Extracted information
• • • • • • •

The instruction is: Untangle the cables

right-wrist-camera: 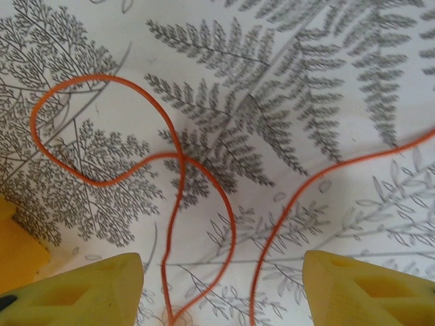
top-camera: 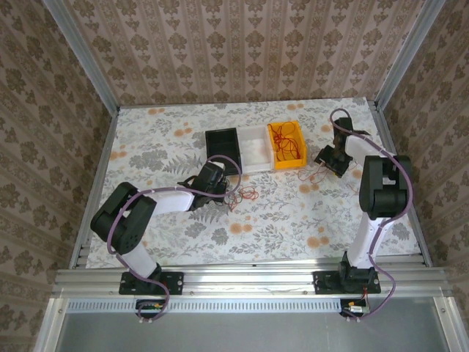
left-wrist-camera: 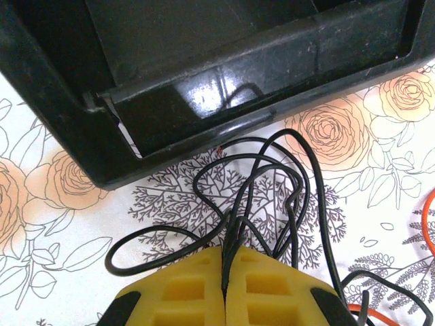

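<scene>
Before the left pincer (left-wrist-camera: pixel 224 261) stands a black bin (left-wrist-camera: pixel 170 115); black wires (left-wrist-camera: pixel 234 227) between.

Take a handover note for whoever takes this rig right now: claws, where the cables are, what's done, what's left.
Left claw: shut on a bunch of black cable, just in front of the black bin.
Right claw: open, above a loose orange wire on the tablecloth, not gripping it.
Done: several red wires already lie in the yellow bin.
Left: probably bin the black cable, then pick up the orange wire.
</scene>
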Controlling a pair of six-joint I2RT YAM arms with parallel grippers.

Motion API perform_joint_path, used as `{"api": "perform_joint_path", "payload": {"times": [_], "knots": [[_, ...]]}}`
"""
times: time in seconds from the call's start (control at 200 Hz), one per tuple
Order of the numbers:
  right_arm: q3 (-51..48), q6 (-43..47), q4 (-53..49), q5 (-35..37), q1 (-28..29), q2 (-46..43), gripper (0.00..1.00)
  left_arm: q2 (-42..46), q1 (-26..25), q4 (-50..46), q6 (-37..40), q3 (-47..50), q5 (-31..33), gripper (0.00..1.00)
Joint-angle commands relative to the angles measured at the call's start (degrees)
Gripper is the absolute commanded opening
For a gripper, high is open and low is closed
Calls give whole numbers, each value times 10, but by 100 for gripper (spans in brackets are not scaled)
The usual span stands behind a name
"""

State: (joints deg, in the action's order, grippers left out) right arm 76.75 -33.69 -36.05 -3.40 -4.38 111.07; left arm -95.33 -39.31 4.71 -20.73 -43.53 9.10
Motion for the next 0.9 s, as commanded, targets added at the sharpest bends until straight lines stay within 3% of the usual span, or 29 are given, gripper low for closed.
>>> {"api": "perform_joint_path", "payload": {"times": [0.0, 0.2, 0.36, 0.47, 0.725, 0.895], "knots": [[29, -8, -9, 3, 8, 26, 63, 6, -1, -4, 3, 0, 11, 0], [44, 0, -27, 19, 24, 51, 52, 4, -2, -6, 3, -2, 15, 0], [2, -13, -8, 32, 31, 38, 17, 3, -3, -8, 2, -2, 19, 0], [-27, -23, 19, 39, 25, 10, 3, 3, -4, -9, 2, -3, 20, 0], [-26, 3, 43, 81, 15, -128, 0, -3, -2, -6, 0, -2, 17, 0], [30, 39, 48, 31, 33, -202, 2, -8, -1, 0, 2, -2, 11, 0]]}}
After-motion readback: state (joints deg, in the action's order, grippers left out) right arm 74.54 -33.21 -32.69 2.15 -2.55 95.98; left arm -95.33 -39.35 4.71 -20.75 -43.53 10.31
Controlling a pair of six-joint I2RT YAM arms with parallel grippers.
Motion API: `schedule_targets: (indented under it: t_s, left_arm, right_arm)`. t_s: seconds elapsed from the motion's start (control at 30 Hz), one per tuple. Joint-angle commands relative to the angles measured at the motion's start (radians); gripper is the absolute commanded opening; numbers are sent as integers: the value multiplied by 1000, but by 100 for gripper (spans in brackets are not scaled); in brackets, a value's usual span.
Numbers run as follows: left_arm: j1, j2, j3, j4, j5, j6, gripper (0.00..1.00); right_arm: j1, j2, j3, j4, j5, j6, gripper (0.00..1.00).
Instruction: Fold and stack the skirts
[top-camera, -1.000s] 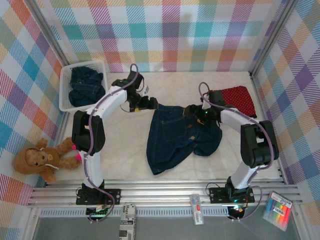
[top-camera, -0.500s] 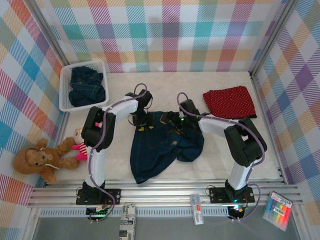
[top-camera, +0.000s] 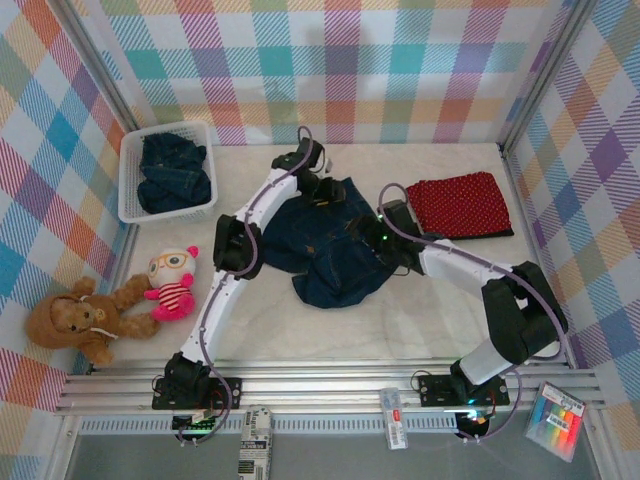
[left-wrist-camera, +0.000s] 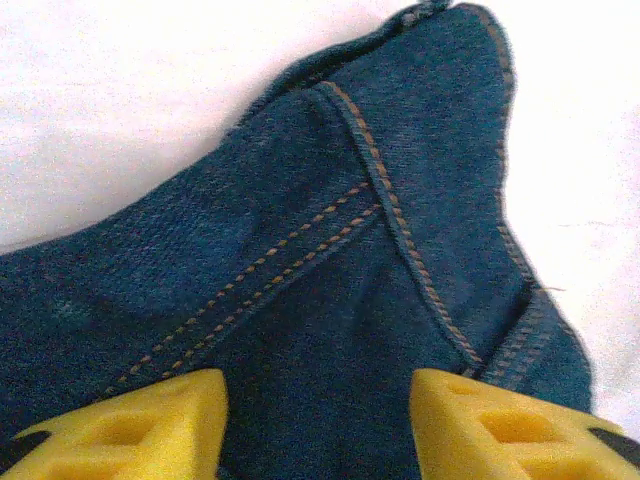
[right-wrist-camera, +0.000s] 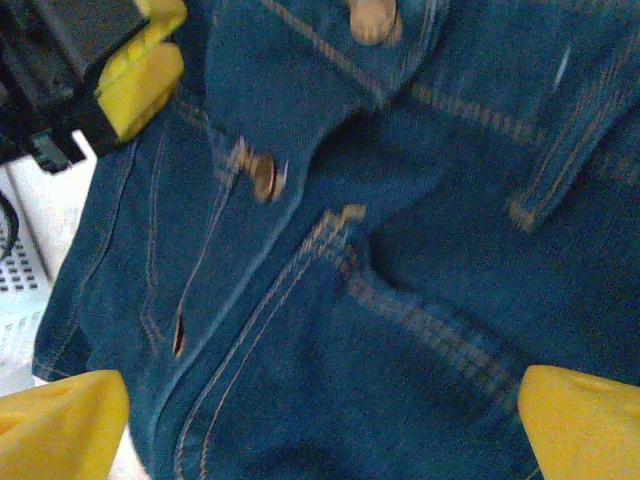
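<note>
Centre frame: denim skirt (top-camera: 330, 262) looks soft, heavyish; I'd pinch waistband corners. right gripper (right-wrist-camera: 320, 420) wide; left gripper (left-wrist-camera: 320, 415) half-spread, grip unclear.

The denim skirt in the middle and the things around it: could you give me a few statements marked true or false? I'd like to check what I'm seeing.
1. The denim skirt lies on the table, outside the basket. True.
2. The red dotted skirt is in the basket. False: it lies on the table at the right; the basket holds denim clothes.
3. The right hand has its fingers wide apart over the denim skirt. True.
4. The brown plush toy sits on the denim skirt. False: it lies far to the left, beside the pink toy.
</note>
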Motion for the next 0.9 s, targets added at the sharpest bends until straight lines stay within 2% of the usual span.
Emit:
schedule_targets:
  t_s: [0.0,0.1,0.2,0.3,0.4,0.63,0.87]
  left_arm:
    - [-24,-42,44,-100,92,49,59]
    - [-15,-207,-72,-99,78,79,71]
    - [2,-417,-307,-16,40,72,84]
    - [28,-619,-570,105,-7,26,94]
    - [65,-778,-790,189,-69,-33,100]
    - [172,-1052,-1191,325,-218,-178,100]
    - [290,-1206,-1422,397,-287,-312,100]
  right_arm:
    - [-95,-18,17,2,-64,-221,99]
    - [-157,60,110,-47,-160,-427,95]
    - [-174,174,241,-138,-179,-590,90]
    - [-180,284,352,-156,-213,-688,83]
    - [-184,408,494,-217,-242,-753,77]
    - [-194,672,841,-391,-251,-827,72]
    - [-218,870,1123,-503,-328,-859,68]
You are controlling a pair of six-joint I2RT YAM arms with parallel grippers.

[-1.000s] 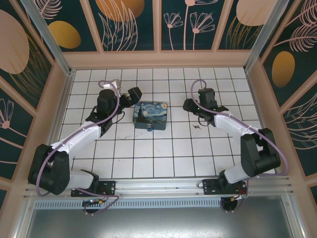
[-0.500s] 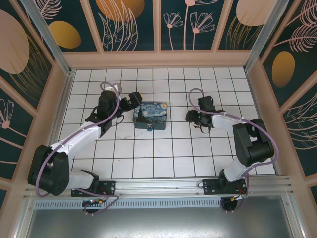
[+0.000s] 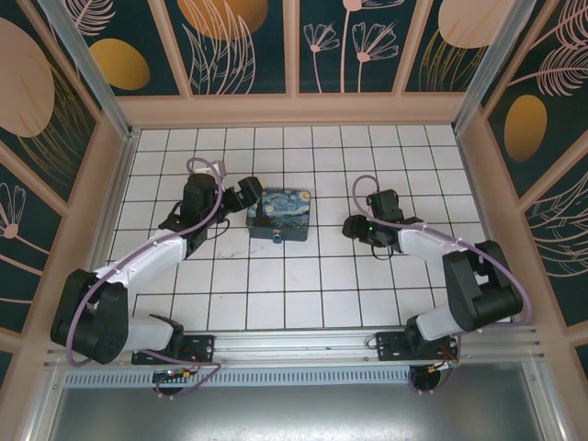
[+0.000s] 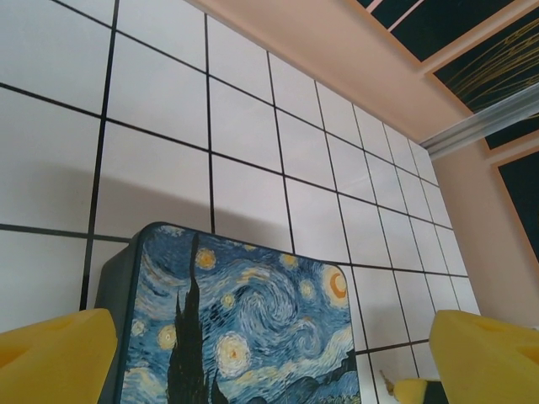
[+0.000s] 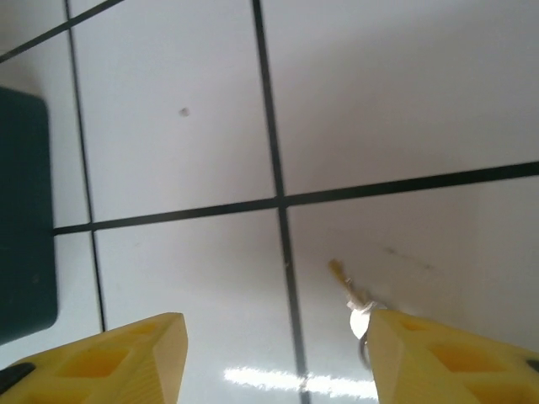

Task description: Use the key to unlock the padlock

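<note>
The right gripper (image 3: 353, 227) has come down and toward the arm bases since a second ago. Then it hung further back, and the key lay in the open on the white tiles, to the right of the Starry Night box (image 3: 280, 214). Now it sits over that spot. Its jaws have drawn a little narrower in that time.

In the right wrist view the right gripper (image 5: 274, 324) is released, with its yellow fingers (image 5: 126, 358) apart and low over the tiled floor (image 5: 379, 93). The key (image 5: 352, 296) lies flat on the tile between them, brass tip pointing away. Its silvery head is right at the inner edge of one finger, but whether they touch cannot be told. It is not gripped.

The left gripper (image 3: 248, 193) has also moved since then, closing in on the box's far left corner. In the left wrist view the left gripper (image 4: 269, 362) is spread wide, one finger (image 4: 55, 358) at either side of the picture and nothing clamped between them. The box (image 4: 244, 328) is below and between them.

The box itself has not moved. Its printed lid is shut, so what it holds cannot be told.

The padlock (image 3: 277, 237) is outside the box, a small bluish speck on the tiles against the box's near edge. It is in the same place as a second ago and well apart from the key.
</note>
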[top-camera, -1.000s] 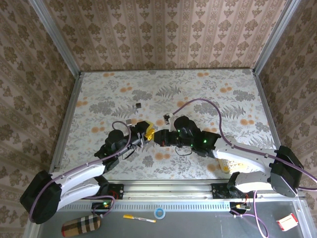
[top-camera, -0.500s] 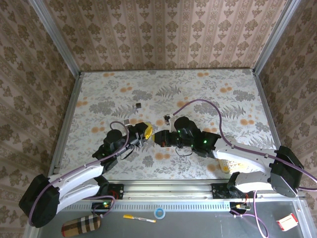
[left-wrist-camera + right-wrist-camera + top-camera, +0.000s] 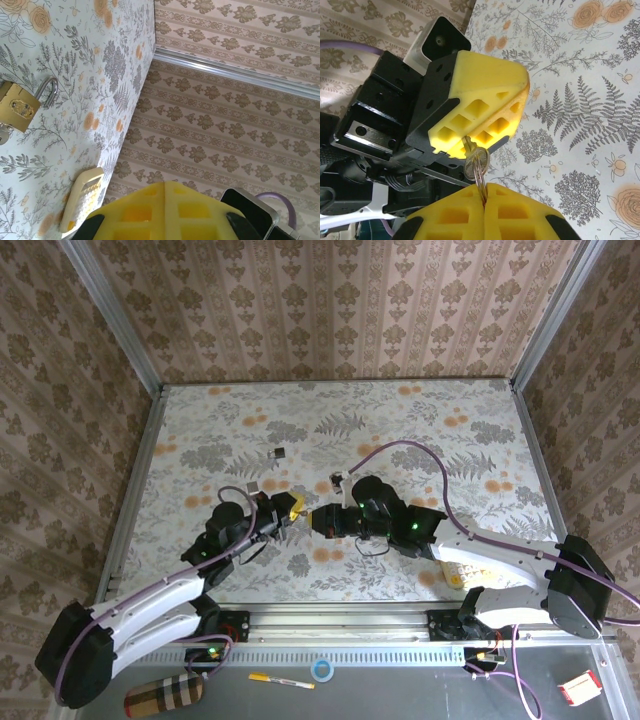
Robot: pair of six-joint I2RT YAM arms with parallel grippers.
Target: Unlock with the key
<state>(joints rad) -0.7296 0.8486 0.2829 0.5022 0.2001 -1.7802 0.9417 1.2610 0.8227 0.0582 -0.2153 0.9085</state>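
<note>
Key [image 3: 468,146]: only a thin metal bit shows, sticking out from between the fingers of the left end effector [image 3: 470,136]. The head is hidden inside the grip. A metal ring [image 3: 476,168] hangs on the key, just below the left end effector's tips, and its lower edge runs into the seam of the right end effector [image 3: 483,192].

Left end effector: yellow fingers pressed together, clamped on the key. In its own wrist view the left end effector [image 3: 165,189] shows no gap between the fingers.

Right end effector: fingers also closed with no gap, pinching the ring.

From above, the left end effector [image 3: 291,506] and right end effector [image 3: 317,520] sit tip to tip, almost touching, over the middle of the flowered bench [image 3: 430,430]. The key is between them, too small to make out there.

Brass padlock [image 3: 18,104] lies flat on the bench, ahead of the left end effector and off to the left in its wrist view, well apart from the fingers. Its silver shackle [image 3: 48,89] looks closed. A small silvery piece at the padlock's lower corner is cut off by the frame edge, so I can't tell what it is.

Cream calculator [image 3: 82,198] lies on the bench nearer the left end effector than the padlock. From above, the calculator [image 3: 456,566] sits behind the right end effector, partly under that arm.
</note>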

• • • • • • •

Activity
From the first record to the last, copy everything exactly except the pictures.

Reply
The instruction is: Untangle the cables

right-wrist-camera: 
top-camera: 
left-wrist-camera: 

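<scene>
Before the left pincer (left-wrist-camera: pixel 224 261) stands a black bin (left-wrist-camera: pixel 170 115); black wires (left-wrist-camera: pixel 234 227) between.

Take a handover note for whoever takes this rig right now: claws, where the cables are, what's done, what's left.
Left claw: shut on a bunch of black cable, just in front of the black bin.
Right claw: open, above a loose orange wire on the tablecloth, not gripping it.
Done: several red wires already lie in the yellow bin.
Left: probably bin the black cable, then pick up the orange wire.
</scene>
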Controlling a pair of six-joint I2RT YAM arms with parallel grippers.

Motion API perform_joint_path, used as `{"api": "perform_joint_path", "payload": {"times": [_], "knots": [[_, ...]]}}`
"""
times: time in seconds from the call's start (control at 200 Hz), one per tuple
Order of the numbers:
  right_arm: q3 (-51..48), q6 (-43..47), q4 (-53..49), q5 (-35..37), q1 (-28..29), q2 (-46..43), gripper (0.00..1.00)
  left_arm: q2 (-42..46), q1 (-26..25), q4 (-50..46), q6 (-37..40), q3 (-47..50), q5 (-31..33), gripper (0.00..1.00)
Joint-angle commands relative to the angles measured at the call's start (degrees)
Gripper is the absolute commanded opening
For a gripper, high is open and low is closed
Calls give whole numbers, each value times 10, but by 100 for gripper (spans in brackets are not scaled)
The usual span stands behind a name
"""

State: (joints deg, in the action's order, grippers left out) right arm 76.75 -33.69 -36.05 -3.40 -4.38 111.07; left arm -95.33 -39.31 4.71 -20.73 -43.53 9.10
Motion for the next 0.9 s, as commanded, targets added at the sharpest bends until straight lines stay within 3% of the usual span, or 29 are given, gripper low for closed.
>>> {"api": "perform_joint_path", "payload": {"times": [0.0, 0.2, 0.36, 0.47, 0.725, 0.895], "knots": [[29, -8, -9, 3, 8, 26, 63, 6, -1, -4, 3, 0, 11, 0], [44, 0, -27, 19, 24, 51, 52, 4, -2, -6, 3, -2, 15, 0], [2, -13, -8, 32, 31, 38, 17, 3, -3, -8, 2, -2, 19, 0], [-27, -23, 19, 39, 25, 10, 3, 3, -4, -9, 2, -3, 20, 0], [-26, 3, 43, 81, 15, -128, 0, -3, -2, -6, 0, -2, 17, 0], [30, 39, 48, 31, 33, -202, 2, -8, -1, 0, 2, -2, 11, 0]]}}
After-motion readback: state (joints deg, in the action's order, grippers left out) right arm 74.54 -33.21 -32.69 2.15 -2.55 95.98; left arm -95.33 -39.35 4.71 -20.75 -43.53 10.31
Controlling a pair of six-joint I2RT YAM arms with parallel grippers.
Motion API: `schedule_targets: (indented under it: t_s, left_arm, right_arm)`. t_s: seconds elapsed from the motion's start (control at 30 Hz), one per tuple. Joint-angle commands relative to the angles measured at the motion's start (radians); gripper is the absolute commanded opening; numbers are sent as integers: the value multiplied by 1000, but by 100 for gripper (spans in brackets are not scaled); in brackets, a value's usual span.
Numbers run as follows: left_arm: j1, j2, j3, j4, j5, j6, gripper (0.00..1.00); right_arm: j1, j2, j3, j4, j5, j6, gripper (0.00..1.00).
Instruction: Fold and stack the skirts
[top-camera, -1.000s] 
[top-camera, -0.500s] 
[top-camera, +0.000s] 
[left-wrist-camera, +0.000s] 
[right-wrist-camera, +0.000s] 
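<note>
Centre frame: denim skirt (top-camera: 330, 262) looks soft, heavyish; I'd pinch waistband corners. right gripper (right-wrist-camera: 320, 420) wide; left gripper (left-wrist-camera: 320, 415) half-spread, grip unclear.

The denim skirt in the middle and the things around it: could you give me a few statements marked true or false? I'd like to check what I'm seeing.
1. The denim skirt lies on the table, outside the basket. True.
2. The red dotted skirt is in the basket. False: it lies on the table at the right; the basket holds denim clothes.
3. The right hand has its fingers wide apart over the denim skirt. True.
4. The brown plush toy sits on the denim skirt. False: it lies far to the left, beside the pink toy.
</note>
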Motion for the next 0.9 s, targets added at the sharpest bends until straight lines stay within 2% of the usual span.
Emit:
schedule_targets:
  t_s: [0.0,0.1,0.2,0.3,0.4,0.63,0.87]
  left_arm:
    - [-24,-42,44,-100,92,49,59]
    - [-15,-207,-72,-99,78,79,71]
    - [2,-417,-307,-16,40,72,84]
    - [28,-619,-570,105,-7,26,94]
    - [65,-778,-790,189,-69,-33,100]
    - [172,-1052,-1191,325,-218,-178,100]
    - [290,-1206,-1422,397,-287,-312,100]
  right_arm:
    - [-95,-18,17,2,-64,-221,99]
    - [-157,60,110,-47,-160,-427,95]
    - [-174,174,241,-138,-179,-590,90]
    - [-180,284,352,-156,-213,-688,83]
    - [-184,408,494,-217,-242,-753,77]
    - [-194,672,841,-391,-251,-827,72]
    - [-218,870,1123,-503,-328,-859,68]
You are controlling a pair of six-joint I2RT YAM arms with parallel grippers.

[-1.000s] 
[-0.500s] 
[+0.000s] 
[+0.000s] 
[+0.000s] 

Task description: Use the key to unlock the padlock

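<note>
The right gripper (image 3: 353, 227) has come down and toward the arm bases since a second ago. Then it hung further back, and the key lay in the open on the white tiles, to the right of the Starry Night box (image 3: 280, 214). Now it sits over that spot. Its jaws have drawn a little narrower in that time.

In the right wrist view the right gripper (image 5: 274, 324) is released, with its yellow fingers (image 5: 126, 358) apart and low over the tiled floor (image 5: 379, 93). The key (image 5: 352, 296) lies flat on the tile between them, brass tip pointing away. Its silvery head is right at the inner edge of one finger, but whether they touch cannot be told. It is not gripped.

The left gripper (image 3: 248, 193) has also moved since then, closing in on the box's far left corner. In the left wrist view the left gripper (image 4: 269, 362) is spread wide, one finger (image 4: 55, 358) at either side of the picture and nothing clamped between them. The box (image 4: 244, 328) is below and between them.

The box itself has not moved. Its printed lid is shut, so what it holds cannot be told.

The padlock (image 3: 277, 237) is outside the box, a small bluish speck on the tiles against the box's near edge. It is in the same place as a second ago and well apart from the key.
</note>
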[top-camera, -1.000s] 
[top-camera, -0.500s] 
[left-wrist-camera + right-wrist-camera + top-camera, +0.000s] 
Robot: pair of six-joint I2RT YAM arms with parallel grippers.
Target: Unlock with the key
<state>(joints rad) -0.7296 0.8486 0.2829 0.5022 0.2001 -1.7802 0.9417 1.2610 0.8227 0.0582 -0.2153 0.9085</state>
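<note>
Key [image 3: 468,146]: only a thin metal bit shows, sticking out from between the fingers of the left end effector [image 3: 470,136]. The head is hidden inside the grip. A metal ring [image 3: 476,168] hangs on the key, just below the left end effector's tips, and its lower edge runs into the seam of the right end effector [image 3: 483,192].

Left end effector: yellow fingers pressed together, clamped on the key. In its own wrist view the left end effector [image 3: 165,189] shows no gap between the fingers.

Right end effector: fingers also closed with no gap, pinching the ring.

From above, the left end effector [image 3: 291,506] and right end effector [image 3: 317,520] sit tip to tip, almost touching, over the middle of the flowered bench [image 3: 430,430]. The key is between them, too small to make out there.

Brass padlock [image 3: 18,104] lies flat on the bench, ahead of the left end effector and off to the left in its wrist view, well apart from the fingers. Its silver shackle [image 3: 48,89] looks closed. A small silvery piece at the padlock's lower corner is cut off by the frame edge, so I can't tell what it is.

Cream calculator [image 3: 82,198] lies on the bench nearer the left end effector than the padlock. From above, the calculator [image 3: 456,566] sits behind the right end effector, partly under that arm.
</note>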

The exercise has been finished.